By Ilex Bien-Aime
A few weeks ago my wife and I watched two movies. The movies were titled “No Strings Attached” and “Better Than Sex.” The premise of “No Strings Attached” is that the two main characters would begin a sexual relationship that would continue but only if they remained true to the promise of not falling for each other. In “Better Than Sex” the characters decide to have a one night stand and think that this would not be that big of a deal because the male character in the story was to leave town for good in three days.
Though you may have never seen these movies, you have probably seen many movies just like these. Ultimately the characters begin to develop feelings for each other. They try to deny their feelings but in the end they begin to pursue a relationship and live happily ever after. Unfortunately this is not the real world. Sure some people have gotten together based on one night stands and or casual sexual encounters but this is definitely the exception to the rule.
We have already established that men and women view things differently. For the most part sex is just sex for the male. Have there been times when a man wanted more than just a casual sexual encounter with a woman, of course. Have there been times when a woman only wanted sex and nothing more, of course. Yet we must realize that these are not the rules, they are the exceptions to the rules.

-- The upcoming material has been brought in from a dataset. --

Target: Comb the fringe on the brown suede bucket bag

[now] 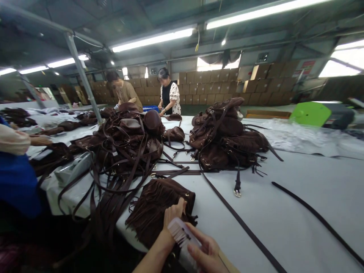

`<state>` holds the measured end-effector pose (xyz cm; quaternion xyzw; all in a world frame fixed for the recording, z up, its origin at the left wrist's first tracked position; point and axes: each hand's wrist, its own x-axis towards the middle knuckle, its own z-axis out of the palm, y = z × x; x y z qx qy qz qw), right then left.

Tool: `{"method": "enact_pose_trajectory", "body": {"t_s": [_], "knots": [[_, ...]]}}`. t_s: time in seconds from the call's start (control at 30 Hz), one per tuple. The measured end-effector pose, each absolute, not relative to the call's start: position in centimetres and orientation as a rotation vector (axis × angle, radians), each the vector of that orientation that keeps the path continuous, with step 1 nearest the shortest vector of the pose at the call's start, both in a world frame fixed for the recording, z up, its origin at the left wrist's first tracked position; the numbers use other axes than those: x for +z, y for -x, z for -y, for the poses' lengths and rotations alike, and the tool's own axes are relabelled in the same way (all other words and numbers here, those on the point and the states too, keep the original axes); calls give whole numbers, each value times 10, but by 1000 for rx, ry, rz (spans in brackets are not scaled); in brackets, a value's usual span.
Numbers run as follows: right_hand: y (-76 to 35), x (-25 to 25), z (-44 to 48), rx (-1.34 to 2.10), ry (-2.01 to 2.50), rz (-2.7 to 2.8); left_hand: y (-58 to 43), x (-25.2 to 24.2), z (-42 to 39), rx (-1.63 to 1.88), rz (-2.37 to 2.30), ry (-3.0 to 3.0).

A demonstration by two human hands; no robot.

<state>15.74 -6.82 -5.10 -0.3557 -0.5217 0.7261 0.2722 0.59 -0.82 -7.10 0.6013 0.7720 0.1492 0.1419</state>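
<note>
A dark brown fringed bag (159, 199) lies at the near edge of the white table, its fringe spread over the front. My left hand (173, 214) is closed on the bag's right side, near a small metal eyelet; the fingertips are partly hidden. In my right hand (206, 248) is a pale comb (179, 230) with a row of teeth, held just over my left wrist. Whether the comb touches the wrist I cannot tell. Below the comb, a pale translucent part near my right palm is hard to make out.
Piles of brown bags (131, 140) and more bags (222, 140) stand beyond my hands. Long straps (241, 223) cross the table; others hang off its left edge. A co-worker's arm (14, 140) reaches in from the left. Two people work at the far side. A green machine (309, 113) stands right.
</note>
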Motion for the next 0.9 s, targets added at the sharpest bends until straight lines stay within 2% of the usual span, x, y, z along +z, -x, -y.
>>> {"method": "enact_pose_trajectory", "body": {"t_s": [0.1, 0.23, 0.33, 0.47, 0.6, 0.77, 0.9], "knots": [[-163, -39, 65, 1928, 1072, 1467, 0, -64, 18, 615, -2057, -1736], [-166, -24, 54, 1882, 1073, 1466, 20, -40, 41, 985, -1346, -1643], [-162, -8, 50, 1875, 1018, 1433, 33, -20, 54, 1135, -929, -1306], [-151, 6, 45, 1885, 903, 1422, 32, -16, 58, 1273, -1085, -1080], [-136, -2, 36, 1904, 857, 1442, 19, -44, 53, 1420, -1292, -949], [-123, -26, 40, 1911, 935, 1368, 18, -76, 44, 1514, -1172, -738], [-126, -39, 58, 1963, 872, 1362, 30, -73, 34, 1731, -1106, -346]]}}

I cannot tell you how many times a girlfriend of mine has gotten her feelings hurt because she tried to play this crazy game. Think of the times when you said to yourself or others that you were a grown woman and if you wanted to have sex, that is what you were going to do. Now think about the times that you said this and ultimately regretted having sex. It seemed like a good idea at the time because your hormones were raging but when it was all said and done, you felt empty because of it. When asked can a woman be friends with benefits Dr. Laura Berman writes in The Book of Love, “It’s possible, but there’s a catch-22. If a tumble is satisfyingly complete for a woman, her brain becomes flooded with the bonding chemical oxytocin. Most women won’t be able to have good sex with you and not become attached.”

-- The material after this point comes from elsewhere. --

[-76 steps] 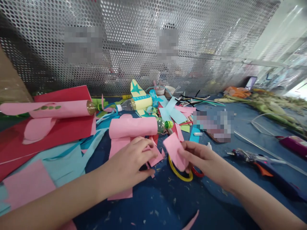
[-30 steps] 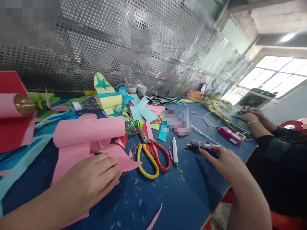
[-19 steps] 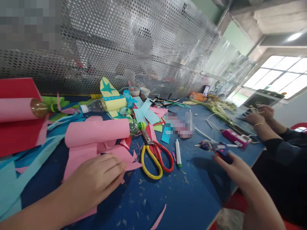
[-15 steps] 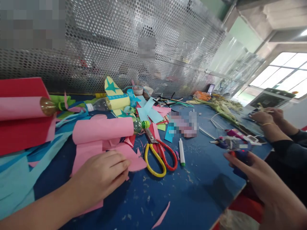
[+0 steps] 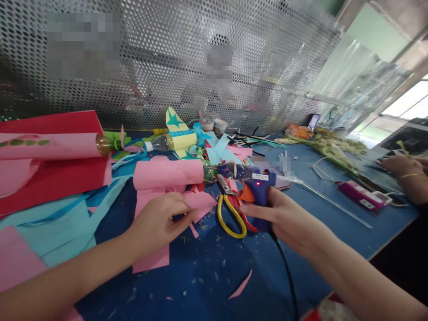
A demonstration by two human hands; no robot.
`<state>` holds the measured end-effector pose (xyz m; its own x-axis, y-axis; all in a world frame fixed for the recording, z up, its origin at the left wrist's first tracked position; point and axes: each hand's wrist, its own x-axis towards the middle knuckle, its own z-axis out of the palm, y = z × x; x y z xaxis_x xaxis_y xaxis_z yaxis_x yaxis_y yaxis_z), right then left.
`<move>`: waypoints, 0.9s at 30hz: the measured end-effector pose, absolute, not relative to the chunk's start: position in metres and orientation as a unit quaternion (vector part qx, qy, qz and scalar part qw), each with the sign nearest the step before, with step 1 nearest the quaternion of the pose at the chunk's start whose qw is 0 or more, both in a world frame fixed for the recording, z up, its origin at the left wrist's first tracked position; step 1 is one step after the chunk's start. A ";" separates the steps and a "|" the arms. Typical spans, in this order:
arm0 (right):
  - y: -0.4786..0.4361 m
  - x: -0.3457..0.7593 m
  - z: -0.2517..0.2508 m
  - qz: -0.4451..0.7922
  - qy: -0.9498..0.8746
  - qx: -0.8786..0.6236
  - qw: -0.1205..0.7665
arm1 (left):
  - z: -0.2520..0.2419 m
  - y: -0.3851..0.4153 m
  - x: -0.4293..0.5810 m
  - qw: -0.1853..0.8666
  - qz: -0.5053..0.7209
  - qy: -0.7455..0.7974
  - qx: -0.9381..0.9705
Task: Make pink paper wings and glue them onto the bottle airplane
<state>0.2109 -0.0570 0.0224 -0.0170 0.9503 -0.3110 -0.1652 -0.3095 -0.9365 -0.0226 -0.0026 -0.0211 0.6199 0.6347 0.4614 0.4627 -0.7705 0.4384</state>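
My right hand (image 5: 284, 214) is wrapped round the handle of a blue glue gun (image 5: 259, 189), with a finger by its orange trigger and a red light glowing on its side. The gun's nozzle points left, near the neck of a bottle wrapped in pink paper (image 5: 169, 172). My left hand (image 5: 169, 216) is closed in a pinch at a cut piece of pink paper (image 5: 202, 203), just in front of that bottle; its fingertips partly hide the grip. Scissors with one yellow and one red handle (image 5: 232, 218) lie beneath the gun.
A clear bottle with a yellow paper band (image 5: 183, 140) and a pink-wrapped bottle (image 5: 67, 146) on red card (image 5: 60, 176) lie behind and left. Blue crepe paper (image 5: 63, 218) spreads at left. A purple power strip (image 5: 361, 195) and a co-worker's hands (image 5: 397, 165) are at right.
My right hand has brought the glue gun left from the table's right edge to above the scissors. My left hand stays at the pink paper. The view has shifted.
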 end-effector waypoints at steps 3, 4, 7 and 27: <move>-0.043 0.196 0.019 0.596 -0.400 -0.524 0.459 | -0.018 -0.003 -0.022 0.115 0.323 0.303 0.889; -0.039 0.194 0.019 0.593 -0.413 -0.523 0.451 | -0.017 -0.004 -0.022 0.115 0.329 0.307 0.886; -0.037 0.195 0.019 0.575 -0.462 -0.521 0.429 | -0.015 -0.006 -0.021 0.146 0.334 0.339 0.867; -0.096 0.218 0.009 0.303 -0.718 -0.607 0.155 | -0.023 -0.005 -0.018 0.168 0.281 0.348 0.878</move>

So many times I have heard women claim that they see sex in a different light than men. They say that sex is more than just the physical and that it is also an emotional bound. So than I ask, how do you think that you can just have casual sex, if you need an emotional bound? Do you think that you can train yourself to get rid of your emotions? Do you think that like these Hollywood movies that one day you will meet the man of your dreams while having meaningless sex with him? How long will you continue claiming one thing, while pursuing the total opposite? Do the rules not apply to you because you are the one exception to them?